How to find combination of segments to build a track: possible Subset Sum

Question

There are many Subset-sum questions and answers around at SO, but somehow I can't find a solution for my specific problem.

I need to find the quantity and length of track-segments to build a track of length n. The segments are of length: 8, 10, 12, 14, 16, 18, 20, 22, 24 ft The quantity can be up to 4 segments The track length is ~ between 20 and 100 ft. (and always an even number)

This is a real track. Order of segments does not matter. However, there are preferred size combinations. All of equal length or close to each other is preferred over Large/small combinations.

i.e:

70 => 20,20,20,10 would be an easy pick, but 16,18,18,18 would be preferred
60 => 20,20,20 is better then 14,14,14,18

I can trow on more examples if required.

I'm not looking for the one best solution, but a small set of possible best fit solution. Ultimately a person will choose, this is about suggestion best options.

What I did so far is the following. It is working, just seems way to complex.

I took the basic algorithm from this post Algorithm to find which numbers from a list of size n sum to another number. All I changed in this code is turn it into integer.
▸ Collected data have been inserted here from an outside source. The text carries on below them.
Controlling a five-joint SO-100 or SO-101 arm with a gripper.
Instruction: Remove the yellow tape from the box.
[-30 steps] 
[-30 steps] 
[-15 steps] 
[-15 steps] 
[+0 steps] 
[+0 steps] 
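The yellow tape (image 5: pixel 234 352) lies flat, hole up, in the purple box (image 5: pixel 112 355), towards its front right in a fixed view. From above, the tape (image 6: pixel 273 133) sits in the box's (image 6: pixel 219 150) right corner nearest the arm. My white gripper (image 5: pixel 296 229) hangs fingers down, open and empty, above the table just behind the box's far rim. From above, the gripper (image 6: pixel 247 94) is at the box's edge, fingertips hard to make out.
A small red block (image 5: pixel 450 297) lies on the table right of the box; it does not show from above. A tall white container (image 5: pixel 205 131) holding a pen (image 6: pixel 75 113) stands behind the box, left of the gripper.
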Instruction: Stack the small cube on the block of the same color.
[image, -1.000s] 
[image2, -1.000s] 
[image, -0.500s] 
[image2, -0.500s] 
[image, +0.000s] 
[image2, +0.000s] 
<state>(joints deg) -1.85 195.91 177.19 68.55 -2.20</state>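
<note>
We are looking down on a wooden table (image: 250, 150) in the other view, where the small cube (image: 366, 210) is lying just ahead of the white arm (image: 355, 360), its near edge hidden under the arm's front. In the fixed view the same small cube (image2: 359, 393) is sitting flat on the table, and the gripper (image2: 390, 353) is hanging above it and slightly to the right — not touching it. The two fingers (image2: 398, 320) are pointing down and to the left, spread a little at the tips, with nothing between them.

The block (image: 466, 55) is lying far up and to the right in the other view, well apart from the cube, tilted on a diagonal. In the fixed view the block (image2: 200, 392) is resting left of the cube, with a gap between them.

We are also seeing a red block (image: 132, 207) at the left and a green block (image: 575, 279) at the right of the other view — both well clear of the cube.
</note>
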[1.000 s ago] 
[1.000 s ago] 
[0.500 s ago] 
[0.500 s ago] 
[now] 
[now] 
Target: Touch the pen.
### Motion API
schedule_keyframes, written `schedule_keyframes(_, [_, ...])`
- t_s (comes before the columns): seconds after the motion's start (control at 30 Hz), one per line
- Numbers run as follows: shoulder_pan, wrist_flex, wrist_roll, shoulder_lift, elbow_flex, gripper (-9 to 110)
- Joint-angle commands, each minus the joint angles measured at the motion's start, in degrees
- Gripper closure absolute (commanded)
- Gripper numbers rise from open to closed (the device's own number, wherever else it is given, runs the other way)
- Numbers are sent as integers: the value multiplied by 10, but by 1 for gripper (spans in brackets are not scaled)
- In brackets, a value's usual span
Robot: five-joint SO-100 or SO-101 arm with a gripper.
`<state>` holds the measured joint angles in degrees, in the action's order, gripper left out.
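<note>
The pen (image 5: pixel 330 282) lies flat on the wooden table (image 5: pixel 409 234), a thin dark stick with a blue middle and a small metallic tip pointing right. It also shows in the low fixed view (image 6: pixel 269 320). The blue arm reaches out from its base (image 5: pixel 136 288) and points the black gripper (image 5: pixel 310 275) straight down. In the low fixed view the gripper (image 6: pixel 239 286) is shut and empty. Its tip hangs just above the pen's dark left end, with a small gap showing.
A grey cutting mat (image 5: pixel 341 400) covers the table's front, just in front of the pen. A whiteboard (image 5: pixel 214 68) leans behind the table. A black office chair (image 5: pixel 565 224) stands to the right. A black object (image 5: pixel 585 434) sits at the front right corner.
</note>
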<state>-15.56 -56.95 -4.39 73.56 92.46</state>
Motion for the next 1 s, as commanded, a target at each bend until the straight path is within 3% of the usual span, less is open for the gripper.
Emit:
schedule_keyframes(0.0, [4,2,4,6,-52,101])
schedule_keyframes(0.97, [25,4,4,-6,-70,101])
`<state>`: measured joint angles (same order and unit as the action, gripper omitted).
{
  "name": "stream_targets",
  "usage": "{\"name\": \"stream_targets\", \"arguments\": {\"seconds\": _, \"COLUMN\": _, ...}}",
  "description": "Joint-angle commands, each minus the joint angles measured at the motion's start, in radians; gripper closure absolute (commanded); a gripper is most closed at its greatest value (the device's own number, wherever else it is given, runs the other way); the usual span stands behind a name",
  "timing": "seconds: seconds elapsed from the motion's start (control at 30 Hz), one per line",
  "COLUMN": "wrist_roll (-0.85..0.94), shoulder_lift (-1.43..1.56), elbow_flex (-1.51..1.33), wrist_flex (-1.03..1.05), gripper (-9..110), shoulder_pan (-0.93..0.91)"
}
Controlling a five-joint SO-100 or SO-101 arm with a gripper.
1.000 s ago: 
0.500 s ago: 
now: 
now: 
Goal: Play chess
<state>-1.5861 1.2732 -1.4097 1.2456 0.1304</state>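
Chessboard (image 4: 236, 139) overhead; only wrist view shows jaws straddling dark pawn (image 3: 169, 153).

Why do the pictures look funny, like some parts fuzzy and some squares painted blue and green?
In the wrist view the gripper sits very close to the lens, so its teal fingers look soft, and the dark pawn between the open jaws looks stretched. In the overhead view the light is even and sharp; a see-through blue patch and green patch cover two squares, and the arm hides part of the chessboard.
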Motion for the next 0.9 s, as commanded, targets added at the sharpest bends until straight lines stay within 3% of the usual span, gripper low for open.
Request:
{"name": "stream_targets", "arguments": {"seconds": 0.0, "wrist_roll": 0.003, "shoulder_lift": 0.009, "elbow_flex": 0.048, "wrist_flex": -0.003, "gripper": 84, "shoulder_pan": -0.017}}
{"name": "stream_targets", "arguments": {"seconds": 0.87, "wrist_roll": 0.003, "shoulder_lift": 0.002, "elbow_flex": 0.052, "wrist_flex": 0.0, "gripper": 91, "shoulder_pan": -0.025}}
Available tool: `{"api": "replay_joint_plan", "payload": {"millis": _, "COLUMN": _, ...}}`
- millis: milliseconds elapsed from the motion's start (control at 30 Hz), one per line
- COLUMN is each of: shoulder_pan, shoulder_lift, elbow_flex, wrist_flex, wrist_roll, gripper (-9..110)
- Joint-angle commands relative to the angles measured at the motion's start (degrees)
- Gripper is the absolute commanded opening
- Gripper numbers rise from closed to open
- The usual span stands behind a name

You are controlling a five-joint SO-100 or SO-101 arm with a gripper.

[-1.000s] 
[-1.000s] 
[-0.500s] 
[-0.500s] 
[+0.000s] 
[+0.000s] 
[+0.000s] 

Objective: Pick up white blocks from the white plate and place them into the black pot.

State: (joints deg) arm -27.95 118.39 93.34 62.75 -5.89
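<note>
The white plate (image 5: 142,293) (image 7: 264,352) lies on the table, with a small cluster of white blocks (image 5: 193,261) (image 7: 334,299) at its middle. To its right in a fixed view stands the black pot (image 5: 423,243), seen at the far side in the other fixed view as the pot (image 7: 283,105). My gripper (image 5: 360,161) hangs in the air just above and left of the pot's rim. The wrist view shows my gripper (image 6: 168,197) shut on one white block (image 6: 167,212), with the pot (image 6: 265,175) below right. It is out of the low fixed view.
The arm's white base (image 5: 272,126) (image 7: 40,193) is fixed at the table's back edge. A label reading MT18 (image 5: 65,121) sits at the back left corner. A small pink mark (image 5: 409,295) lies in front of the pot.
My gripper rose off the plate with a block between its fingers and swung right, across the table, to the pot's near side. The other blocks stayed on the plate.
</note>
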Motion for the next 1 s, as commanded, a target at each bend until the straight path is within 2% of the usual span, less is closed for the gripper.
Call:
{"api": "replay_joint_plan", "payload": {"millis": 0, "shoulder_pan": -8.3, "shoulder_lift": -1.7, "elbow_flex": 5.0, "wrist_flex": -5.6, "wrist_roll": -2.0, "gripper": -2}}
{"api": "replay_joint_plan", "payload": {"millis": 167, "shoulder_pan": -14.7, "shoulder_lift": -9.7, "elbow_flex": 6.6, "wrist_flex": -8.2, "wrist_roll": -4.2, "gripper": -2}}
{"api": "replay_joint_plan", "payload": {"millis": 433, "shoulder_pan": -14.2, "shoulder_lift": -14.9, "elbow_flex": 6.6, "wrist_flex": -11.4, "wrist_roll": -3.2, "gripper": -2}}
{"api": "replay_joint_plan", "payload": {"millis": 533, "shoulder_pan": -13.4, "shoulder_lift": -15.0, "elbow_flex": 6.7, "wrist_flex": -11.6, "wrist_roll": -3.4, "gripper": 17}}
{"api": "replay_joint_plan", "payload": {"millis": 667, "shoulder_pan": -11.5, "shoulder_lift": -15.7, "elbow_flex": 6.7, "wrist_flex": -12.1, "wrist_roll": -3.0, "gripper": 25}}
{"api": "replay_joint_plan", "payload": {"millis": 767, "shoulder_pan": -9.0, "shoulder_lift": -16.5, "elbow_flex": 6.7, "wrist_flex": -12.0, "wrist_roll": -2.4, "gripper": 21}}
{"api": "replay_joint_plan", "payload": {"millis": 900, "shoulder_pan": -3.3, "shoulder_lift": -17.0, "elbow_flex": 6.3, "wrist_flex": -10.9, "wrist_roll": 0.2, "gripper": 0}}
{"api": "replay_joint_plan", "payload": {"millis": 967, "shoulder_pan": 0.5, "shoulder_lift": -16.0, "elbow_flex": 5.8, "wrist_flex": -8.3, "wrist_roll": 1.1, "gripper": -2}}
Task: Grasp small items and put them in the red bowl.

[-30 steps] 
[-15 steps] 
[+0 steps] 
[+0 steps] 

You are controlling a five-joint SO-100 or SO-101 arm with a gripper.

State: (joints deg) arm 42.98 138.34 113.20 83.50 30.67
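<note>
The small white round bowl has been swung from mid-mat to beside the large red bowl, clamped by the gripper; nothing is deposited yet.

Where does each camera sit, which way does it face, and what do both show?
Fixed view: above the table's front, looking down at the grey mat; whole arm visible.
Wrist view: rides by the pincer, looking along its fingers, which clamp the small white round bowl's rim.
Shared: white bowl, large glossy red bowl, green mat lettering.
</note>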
It return all possible combinations. up to 5 or more tracks.

To further reduce result set, I do a few Linq's

    List<int> nums = new List<int>() { 8, 8, 8, 8, 10, 10, 10, 10, 12, 12, 12, 12, 14, 14, 14, 14, 16, 16, 16, 16, 18, 18, 18, 18, 20, 20, 20, 20, 22, 22, 22, 22, 24, 24, 24, 24 };
    int width = 60;
    Console.WriteLine("Total width: " + width);
    Solver solver = new Solver();
    List<List<int>> res = solver.Solve(width, nums.ToArray());

    Console.WriteLine("total :"+res.Count);
    var res1 = res.Distinct(new SequenceComparer<List<int>, int>()).ToList();
    Console.WriteLine("total res1:" + res1.Count);

    var res2 = res1.Where(l => l.Count == 4).ToList();
    Console.WriteLine("total res2:" + res2.Count); //reduce to 4 integer solutions

    var res3 = (from row in res2
             where row[0] == row[1] || row[0] == row[2] || row[0] == row[3] ||
                   row[1] == row[2] || row[1] == row[3] ||
                   row[2] == row[3]
             select row).ToList();
    Console.WriteLine("total res3:" + res3.Count); //reduce to at least two of equal length

    var res4 = (from row in res3
            where row[0] == row[1] && row[0] == row[2] || 
                  row[0] == row[1] && row[0] == row[3] ||
                  row[1] == row[2] && row[1] == row[3] 
            select row).ToList();
     Console.WriteLine("total res4:" + res4.Count); //reduce to  three of equal length

    var res5 = (from row in res4
            where row[0] == row[1] && row[0] == row[2] && row[0] == row[3]
           select row).ToList();

     Console.WriteLine("total res5:" + res5.Count); //reduce to 4 of equal length
     Console.WriteLine("-------------------------------------");
     Console.WriteLine("res4:");
     foreach (List<int> result in res4)
     {
         foreach (int value in result)
         {
              Console.Write("{0}\t", value);
         }
         Console.WriteLine();
      }
      Console.WriteLine("-------------------------------------");
      Console.WriteLine("res5:");
      foreach (List<int> result in res5)
      {
           foreach (int value in result)
           {
               Console.Write("{0}\t", value);
           }
           Console.WriteLine();
      }
      Console.ReadLine();

This code will produce the following outcome, run with 60

    Total width: 60
    total :10726
    total res1:74
    total res2:31
    total res3:20
    total res4:3
    total res5:0
    -------------------------------------
    res4:
    12      12      12      24
    12      16      16      16
    14      14      14      18
     -------------------------------------
    res5:

or with 80 this

    Total width: 80
    total :101560
    total res1:237
    total res2:15
    total res3:13
    total res4:3
    total res5:1
    ------------------------------------
    res4:
    8       24      24      24
    14      22      22      22
    20      20      20      20
    ------------------------------------
    res5:
    20      20      20      20

So my final results (4&5) are, in fact, close to what I need.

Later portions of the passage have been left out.